Ada banyak kotroversi atas penetapan Hari Kebangkitan Nasional yang bebarengan dengan lahirnya Budi Utomo itu. Namun saya tak hendak masuk pada perdebatan tersebut. Fakta sejarah yang kita terima saat ini adalah tiap tanggal 20 Mei bangsa ini memperingatinya sebagai Hari Kebangkitan Nasional.
Angka tanpa makna
20 Mei bisa jadi hanyalah sebuah tanggal pada kalender semata. Sebagai salah satu bilangan dalam perhitungan satu tahun masehi. Tanpa ada makna di dalamnya, kita akan melangkahi 20 Mei seperti hari-hari biasa pada umumnya. Minus upacara ataupun politisi yang beriklan di televisi. Karena itulah yang amat penting adalah pemberian makna atas peristiwa yang telah terjadi.
Sebuah simbol akan mempunyai arti dalam benak orang saat simbol itu diberi makna. Diberi arti. Diberi ruh. Hari-hari peringatan pada dasarnya adalah upaya mengabadikan makna atas sebuah peristiwa sejarah. Kita peringati karena kita ingin mewariskan makna itu kepada generasi selanjutnya. Kita peringati karena ada tujuannya. Ada makna yang hendak disampaikan kepada khalayak. Ada pesan, dan ada sesuatu yang harus digairahkan kembali.
Oleh karena itulah, melihat dari latar belakangnya, Hari Kebangkitan Nasional kala itu digunakan sebagai dopping untuk kembali ‘menggairahkan’ persatuan Republik Indonesia. Namun selalu ada persoalan dalam setiap hari peringatan.
Pertama, seringkali peringatan yang kita lakukan hanya berlangsung seremonial semata. Sehingga ada orang yang menganggap bahwa berbagai upacara peringatan sebagai salah satu bentuk pemborosan anggaran. Terjadi degradasi makna karena berbagai upacara tak berkorelasi positif dengan perubahan perilaku.
Kedua, situasi dan kondisi yang dihadapi saat ini sangat jauh berbeda saat peristiwa peringatan itu ditetapkan. Hal ini berakibat pada kurangnya ‘dramatisasi peristiwanya’. Kita lahir dalam sebuah situasi yang berbeda, sehingga penghayatan atas peringatan sebuah peristiwa pun berbeda. Efek emosional yang kita rasakan tidak se-emosional orang-orang saat peristiwa itu diputuskan untuk diperingati.

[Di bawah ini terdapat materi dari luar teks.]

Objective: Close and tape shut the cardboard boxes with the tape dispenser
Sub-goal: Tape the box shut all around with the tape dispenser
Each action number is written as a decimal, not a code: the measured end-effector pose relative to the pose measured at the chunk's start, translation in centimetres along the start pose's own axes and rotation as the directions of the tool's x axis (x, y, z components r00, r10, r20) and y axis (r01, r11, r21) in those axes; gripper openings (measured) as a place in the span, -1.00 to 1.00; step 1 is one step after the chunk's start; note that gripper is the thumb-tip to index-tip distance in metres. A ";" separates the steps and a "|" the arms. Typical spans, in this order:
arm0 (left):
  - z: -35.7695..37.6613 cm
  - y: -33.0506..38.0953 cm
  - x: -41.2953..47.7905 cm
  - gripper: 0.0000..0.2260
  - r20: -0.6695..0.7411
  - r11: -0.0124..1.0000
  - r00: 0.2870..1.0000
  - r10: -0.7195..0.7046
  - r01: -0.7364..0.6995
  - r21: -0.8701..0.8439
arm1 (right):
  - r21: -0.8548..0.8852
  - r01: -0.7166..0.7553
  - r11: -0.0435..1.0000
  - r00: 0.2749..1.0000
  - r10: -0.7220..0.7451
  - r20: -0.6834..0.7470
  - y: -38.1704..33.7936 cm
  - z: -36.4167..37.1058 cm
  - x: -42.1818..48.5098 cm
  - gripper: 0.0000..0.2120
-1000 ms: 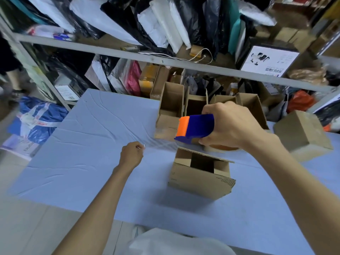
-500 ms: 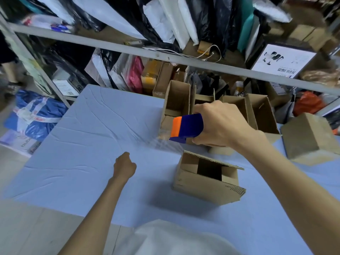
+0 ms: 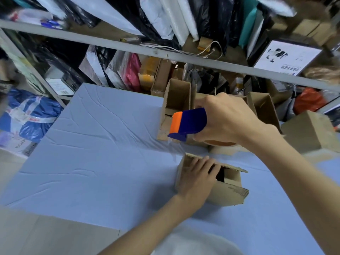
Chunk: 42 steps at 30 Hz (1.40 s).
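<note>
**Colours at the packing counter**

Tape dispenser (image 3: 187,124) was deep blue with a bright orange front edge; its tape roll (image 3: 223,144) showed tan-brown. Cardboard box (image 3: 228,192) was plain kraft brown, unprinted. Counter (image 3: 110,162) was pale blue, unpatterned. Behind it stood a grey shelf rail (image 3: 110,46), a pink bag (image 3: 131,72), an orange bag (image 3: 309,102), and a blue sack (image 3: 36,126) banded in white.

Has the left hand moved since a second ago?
Yes. The left hand went rightward across the blue cover onto the near cardboard box, fingers resting on its top.

Brown cardboard box (image 3: 228,195), flaps partly open, sits on the table (image 3: 110,162) below the blue-orange tape dispenser (image 3: 189,122).
</note>
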<state>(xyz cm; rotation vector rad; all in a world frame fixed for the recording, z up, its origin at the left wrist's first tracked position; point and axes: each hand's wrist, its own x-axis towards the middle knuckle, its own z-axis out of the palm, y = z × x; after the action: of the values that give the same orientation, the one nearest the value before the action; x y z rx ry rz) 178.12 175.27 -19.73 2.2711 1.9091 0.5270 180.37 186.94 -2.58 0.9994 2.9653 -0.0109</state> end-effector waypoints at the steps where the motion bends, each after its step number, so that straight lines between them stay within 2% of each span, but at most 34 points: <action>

Tidak mungkin membawa situasi emosional sebuah peristiwa masa lalu pada saat ini. Walaupun kita bisa mendapatkan gambarannya dari film, atau buku sejarah, tapi tetap saja berbeda jauh dari orang yang mengalaminya secara langsung. Oleh karena itu, yang mungkin dilakukan adalah mewariskan ide dan gagasannya.
Mewariskan ide yang melahirkan peringatan Hari Kebangkitan Nasional, itulah yang perlu disampaikan. Bukan semata mewariskan protokoler upacaranya atau  menghafal tanggal dengan kaku. Sehebat-hebatnya sebuah peristiwa yang paling bermanfaat bagi khalayak adalam inspirasi yang ditimbulkannya.
Tanggal hanyalah sebuah bilangan, tapi kitalah yang memberi makna. Dari makna itu maka muncul inspirasi. Dari insprasi muncul harapan dan pemikiran. Pemikiran melahirkan perbuatan dan perbuatan menimbulkan perubahan.
Inspirasi lahir dari pemaknaan sebuah peristiwa. Itulah alasan tanggal 20 Mei masih substansial untuk dikenang, karena kita membutuhkan inspirasi untuk berbuat dan melakukan perubahan. Tanpa diberi makna, 20 Mei, hanyalah sebuah bilangan matematika semata.